The protein encoded by this gene is a member of the RecQ DEAH helicase family and interacts with the BRCT repeats of breast cancer, type 1 (BRCA1). The bound complex is important in the normal double-strand break repair function of breast cancer, type 1 (BRCA1). This gene may be a target of germline cancer-inducing mutations.

== Structure ==
BRIP1 is a 1249 residue polypeptide and a member of the DEAH family of helicases, as characterized by seven motifs in its structure common to this family (I, Ia, II, III, IV, V, VI) ^{[5]}. Like other members of this family, it moves continuously along DNA and removes strands and proteins in its path. It also contains a nuclear localization signal from positions 158-175, and an Fe-S domain between helicase motifs Ia and II, which is essential for helicase activity.

BRIP1 has several different domains for interacting with BRCA1, and MutL𝛼, as well as ATP and DNA substrates. An 888-residue structure at the N-terminus makes up the ATPase and helicase domain, which encapsulates all aforementioned motifs.

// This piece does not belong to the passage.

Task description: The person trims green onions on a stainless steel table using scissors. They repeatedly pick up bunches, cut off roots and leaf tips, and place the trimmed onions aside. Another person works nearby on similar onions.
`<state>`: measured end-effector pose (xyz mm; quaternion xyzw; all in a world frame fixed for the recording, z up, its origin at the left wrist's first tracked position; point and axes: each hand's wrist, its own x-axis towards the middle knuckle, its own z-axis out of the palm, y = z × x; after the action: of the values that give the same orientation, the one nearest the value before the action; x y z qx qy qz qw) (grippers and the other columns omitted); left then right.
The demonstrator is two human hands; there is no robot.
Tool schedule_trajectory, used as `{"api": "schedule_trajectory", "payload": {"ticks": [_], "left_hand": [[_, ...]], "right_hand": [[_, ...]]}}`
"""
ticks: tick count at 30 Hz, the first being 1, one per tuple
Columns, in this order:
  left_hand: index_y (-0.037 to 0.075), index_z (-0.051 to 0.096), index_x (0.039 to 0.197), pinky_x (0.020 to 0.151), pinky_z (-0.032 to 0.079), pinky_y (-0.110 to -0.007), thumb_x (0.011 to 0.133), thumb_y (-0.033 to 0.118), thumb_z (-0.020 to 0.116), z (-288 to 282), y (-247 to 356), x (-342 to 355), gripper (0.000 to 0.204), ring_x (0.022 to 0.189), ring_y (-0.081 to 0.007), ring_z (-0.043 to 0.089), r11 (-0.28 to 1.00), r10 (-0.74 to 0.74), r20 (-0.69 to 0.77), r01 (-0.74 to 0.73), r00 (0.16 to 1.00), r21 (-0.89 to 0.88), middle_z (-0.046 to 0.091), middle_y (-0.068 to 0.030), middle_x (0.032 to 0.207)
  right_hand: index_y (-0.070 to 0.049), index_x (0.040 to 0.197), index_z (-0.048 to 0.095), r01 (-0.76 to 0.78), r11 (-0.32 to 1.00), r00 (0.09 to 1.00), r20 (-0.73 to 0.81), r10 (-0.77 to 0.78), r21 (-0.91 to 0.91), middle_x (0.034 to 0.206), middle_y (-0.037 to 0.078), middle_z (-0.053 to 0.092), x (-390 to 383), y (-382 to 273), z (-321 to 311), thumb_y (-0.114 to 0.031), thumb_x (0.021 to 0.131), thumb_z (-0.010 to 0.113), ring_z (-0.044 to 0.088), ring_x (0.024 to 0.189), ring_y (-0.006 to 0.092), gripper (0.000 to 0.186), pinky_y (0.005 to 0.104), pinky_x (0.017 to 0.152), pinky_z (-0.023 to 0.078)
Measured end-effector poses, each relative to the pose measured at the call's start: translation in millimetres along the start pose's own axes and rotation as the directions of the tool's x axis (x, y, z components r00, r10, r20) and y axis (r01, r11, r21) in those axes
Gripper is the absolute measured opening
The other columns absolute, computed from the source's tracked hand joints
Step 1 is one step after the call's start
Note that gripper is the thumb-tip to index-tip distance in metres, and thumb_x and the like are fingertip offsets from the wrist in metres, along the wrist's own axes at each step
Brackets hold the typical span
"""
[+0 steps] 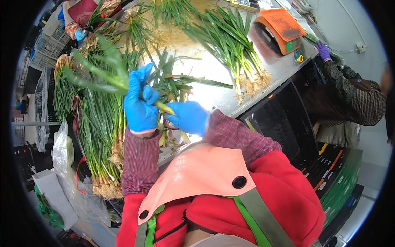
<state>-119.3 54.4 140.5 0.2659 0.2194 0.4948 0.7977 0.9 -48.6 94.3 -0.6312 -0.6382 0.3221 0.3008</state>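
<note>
One green stalk (pixel 164 108), held between both my hands.
My left fingers (pixel 150 95) curl round it, leaves pointing away, likely to steady it; my right fingers (pixel 177 113) pinch its pale end. I can't make out the brownish loop (pixel 166 124) beneath them. The rooted pile (pixel 96 131) lies left of my fingers, presumably for easy reach.

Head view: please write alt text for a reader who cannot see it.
A person's blue-gloved left hand holds a leafy green stalk, its pale end at the blue-gloved right hand. Rooted green bunches lie on the metal table near an orange scale.
</note>
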Motion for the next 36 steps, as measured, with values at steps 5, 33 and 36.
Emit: {"api": "schedule_trajectory", "payload": {"ticks": [5,33,36], "left_hand": [[0.007,0.064,0.101,0.050,0.035,-0.025,0.100,0.020,0.053,-27.8,-28.4,47.5,0.017,0.055,-0.0068,0.039,0.919,-0.297,-0.116,0.251,0.948,-0.304,0.070,-0.0047,0.100],[0.015,0.065,0.106,0.057,0.049,-0.023,0.094,0.027,0.061,-161.0,-103.0,-5.2,0.017,0.065,-0.0074,0.057,0.911,-0.344,-0.566,0.413,0.749,-0.007,0.069,0.0059,0.091],[0.014,0.065,0.107,0.057,0.049,-0.024,0.095,0.026,0.060,-175.8,-97.0,-18.2,0.018,0.064,-0.0087,0.058,0.918,-0.335,-0.583,0.394,0.740,-0.028,0.070,0.0051,0.092]], "right_hand": [[-0.007,0.088,0.061,0.059,0.980,0.995,-0.072,-0.074,-0.189,0.074,0.017,0.064,-53.1,59.5,-32.2,-0.032,0.093,0.056,0.063,0.065,0.0366,0.026,0.0468,0.059,0.048],[-0.003,0.098,0.068,-0.683,0.618,0.728,-0.434,0.531,-0.390,0.100,0.023,0.067,-3.5,263.4,-145.1,-0.042,0.080,0.069,0.067,0.093,0.0317,0.043,0.0443,0.081,0.053],[-0.005,0.098,0.067,-0.723,0.602,0.689,-0.405,0.600,-0.339,0.097,0.023,0.068,5.2,261.7,-148.9,-0.039,0.079,0.069,0.067,0.091,0.0385,0.039,0.0463,0.081,0.053]]}}
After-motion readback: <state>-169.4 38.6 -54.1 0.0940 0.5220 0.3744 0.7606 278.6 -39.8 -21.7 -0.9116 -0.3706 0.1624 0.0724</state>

The BRCA1 binding site sits outside this domain in the C-terminus between residues 976-1006. It includes a S-X-X-F motif required for interaction with BRCA1. Two MutL𝛼 interaction domains are within the helicase domain - one between motifs II and III and another between motifs V and VI.

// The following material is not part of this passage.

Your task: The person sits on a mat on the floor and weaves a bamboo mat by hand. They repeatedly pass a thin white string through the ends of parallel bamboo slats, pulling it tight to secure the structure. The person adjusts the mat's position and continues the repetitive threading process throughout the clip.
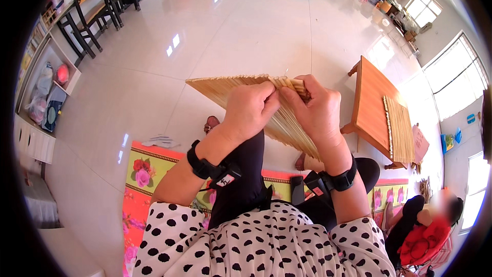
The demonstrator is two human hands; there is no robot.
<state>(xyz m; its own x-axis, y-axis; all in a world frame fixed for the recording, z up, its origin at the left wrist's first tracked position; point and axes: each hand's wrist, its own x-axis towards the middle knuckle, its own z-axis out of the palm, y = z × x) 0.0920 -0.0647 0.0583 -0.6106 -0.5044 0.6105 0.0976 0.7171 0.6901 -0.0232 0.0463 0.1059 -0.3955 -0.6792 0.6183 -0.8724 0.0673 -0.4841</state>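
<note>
In front of me hangs a mat of straw-coloured stalks (220, 90) laid side by side, its bound edge uppermost. My left hand (251, 107) is closed on that top edge near its middle, thumb and fingers pinched together. Close beside it, my right hand (315, 105) grips the right end of the same edge, with the thumb pressed against the stalks. The two hands almost touch. The mat's lower part slants down behind my right wrist. What the fingertips do at the binding is hidden.
A low wooden table (371, 102) stands at the right, with another stalk mat (398, 128) on it. A seated person in red (425, 241) is at the lower right. A flowered mat (141, 190) lies beneath me; a phone (297, 190) rests near my legs. Chairs (89, 15) stand far left.
</note>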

Several important amino acids have been identified in BRIP1. The lysine at position 52 is required for hydrolyzing ATP, and is conserved across many ATPases and helicases. The proline at position 47 (P47) and the methionine at position 299 (M299) are both important for ATPase activity, with P47 also impacting helicase activity and overall enzyme stability. A mutation at P47 diminishes stability and activity as both an ATPase and helicase, while a M299I mutation appears to increase ATPase activity. MLH1 interaction is enabled by lysines at 141 and 142, and BRCA1 interaction is enabled by P991 and F993 in addition to phosphorylation at S990.

Mutations in BRIP1 have been linked to breast cancer, Fanconi anemia, and ovarian cancer. R251C and Q255H mutations inhibit helicase activity and have been associated with Fanconi anemia, while the M299I has been associated with breast cancer. Additionally, a A349P mutation inhibits the enzyme's ability to displace proteins from DNA strands, and reduces resistance to DNA damage. Mutations in BRIP1 are associated with a 10-15% risk of ovarian cancer.

BRIP1 proteins in different animals vary in homology to human BRIP1. Proteins isolated from chickens and nematodes (54% and 31% homology to human BRIP1 respectively) were both missing the S-X-X-F motif required for BRCA1 interaction. As such, BRIP1 is unlikely to play a role in BRCA1-dependent DSB repair in these organisms.

== Interactions ==

BRIP1 has been shown to interact with BRCA1.